About this exercise — With the pictures omitted, transcribe each line below exactly as it is.

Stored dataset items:
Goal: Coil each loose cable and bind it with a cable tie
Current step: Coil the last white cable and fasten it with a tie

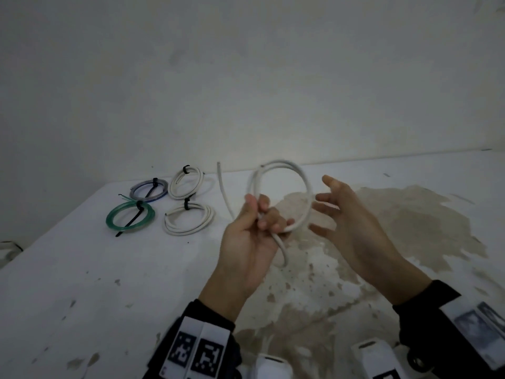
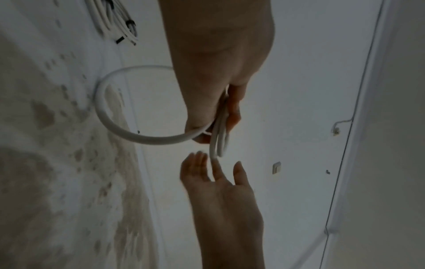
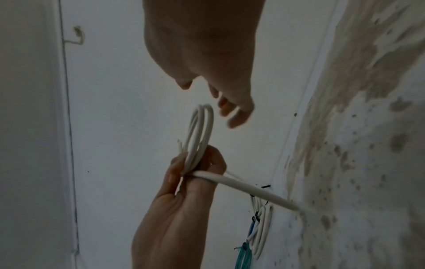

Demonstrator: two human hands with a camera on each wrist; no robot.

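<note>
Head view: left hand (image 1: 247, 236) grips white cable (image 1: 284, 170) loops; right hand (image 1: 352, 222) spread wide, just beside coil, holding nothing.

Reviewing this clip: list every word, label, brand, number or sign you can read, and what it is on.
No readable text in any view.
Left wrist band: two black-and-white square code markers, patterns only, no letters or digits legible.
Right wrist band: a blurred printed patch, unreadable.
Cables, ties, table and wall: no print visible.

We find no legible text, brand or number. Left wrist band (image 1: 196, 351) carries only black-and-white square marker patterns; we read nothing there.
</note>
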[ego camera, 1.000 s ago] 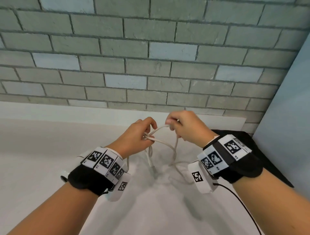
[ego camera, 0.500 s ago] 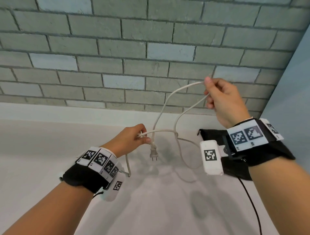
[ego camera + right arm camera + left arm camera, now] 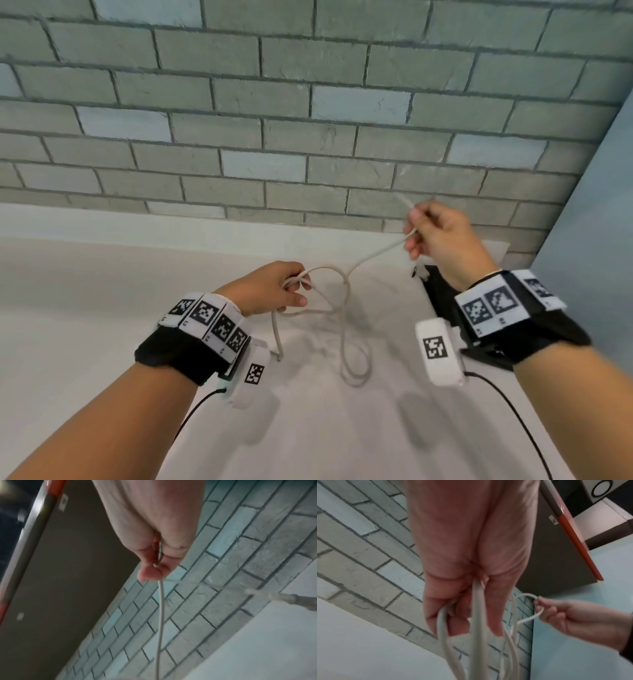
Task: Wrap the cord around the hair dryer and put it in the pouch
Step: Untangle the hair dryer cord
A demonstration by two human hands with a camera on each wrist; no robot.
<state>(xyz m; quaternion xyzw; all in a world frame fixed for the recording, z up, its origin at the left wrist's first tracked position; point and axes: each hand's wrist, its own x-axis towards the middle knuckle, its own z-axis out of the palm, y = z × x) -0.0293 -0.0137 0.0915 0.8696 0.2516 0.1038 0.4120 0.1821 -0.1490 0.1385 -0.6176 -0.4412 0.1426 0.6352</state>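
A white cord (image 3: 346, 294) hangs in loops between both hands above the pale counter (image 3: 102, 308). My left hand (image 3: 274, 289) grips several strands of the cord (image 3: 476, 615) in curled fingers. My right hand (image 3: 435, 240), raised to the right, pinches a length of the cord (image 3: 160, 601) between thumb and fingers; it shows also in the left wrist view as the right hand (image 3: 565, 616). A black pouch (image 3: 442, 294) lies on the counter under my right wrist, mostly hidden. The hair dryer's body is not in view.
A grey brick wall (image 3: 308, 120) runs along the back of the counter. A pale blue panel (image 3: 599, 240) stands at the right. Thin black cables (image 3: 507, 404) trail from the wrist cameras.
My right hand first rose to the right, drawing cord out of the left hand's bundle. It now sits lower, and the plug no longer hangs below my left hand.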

Response box —
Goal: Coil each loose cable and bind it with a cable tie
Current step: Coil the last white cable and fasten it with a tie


Demonstrator: two human hands with a camera on each wrist; no robot.

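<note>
Head view: left hand (image 1: 247, 236) grips white cable (image 1: 284, 170) loops; right hand (image 1: 352, 222) spread wide, just beside coil, holding nothing.

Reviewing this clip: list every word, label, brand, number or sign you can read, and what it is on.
No readable text in any view.
Left wrist band: two black-and-white square code markers, patterns only, no letters or digits legible.
Right wrist band: a blurred printed patch, unreadable.
Cables, ties, table and wall: no print visible.

We find no legible text, brand or number. Left wrist band (image 1: 196, 351) carries only black-and-white square marker patterns; we read nothing there.
</note>
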[ego camera, 1.000 s ago] 
[ego camera, 0.500 s ago] 
[ego camera + right arm camera + left arm camera, now] 
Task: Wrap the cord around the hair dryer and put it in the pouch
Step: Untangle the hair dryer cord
A demonstration by two human hands with a camera on each wrist; no robot.
<state>(xyz m; quaternion xyzw; all in a world frame fixed for the recording, z up, its origin at the left wrist's first tracked position; point and axes: each hand's wrist, its own x-axis towards the middle knuckle, its own z-axis out of the palm, y = z × x) -0.0293 -0.0137 0.0915 0.8696 0.2516 0.1038 0.4120 0.1821 -0.1490 0.1385 -0.6176 -0.4412 0.1426 0.6352</state>
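A white cord (image 3: 346, 294) hangs in loops between both hands above the pale counter (image 3: 102, 308). My left hand (image 3: 274, 289) grips several strands of the cord (image 3: 476, 615) in curled fingers. My right hand (image 3: 435, 240), raised to the right, pinches a length of the cord (image 3: 160, 601) between thumb and fingers; it shows also in the left wrist view as the right hand (image 3: 565, 616). A black pouch (image 3: 442, 294) lies on the counter under my right wrist, mostly hidden. The hair dryer's body is not in view.
A grey brick wall (image 3: 308, 120) runs along the back of the counter. A pale blue panel (image 3: 599, 240) stands at the right. Thin black cables (image 3: 507, 404) trail from the wrist cameras.
My right hand first rose to the right, drawing cord out of the left hand's bundle. It now sits lower, and the plug no longer hangs below my left hand.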

The output has been completed.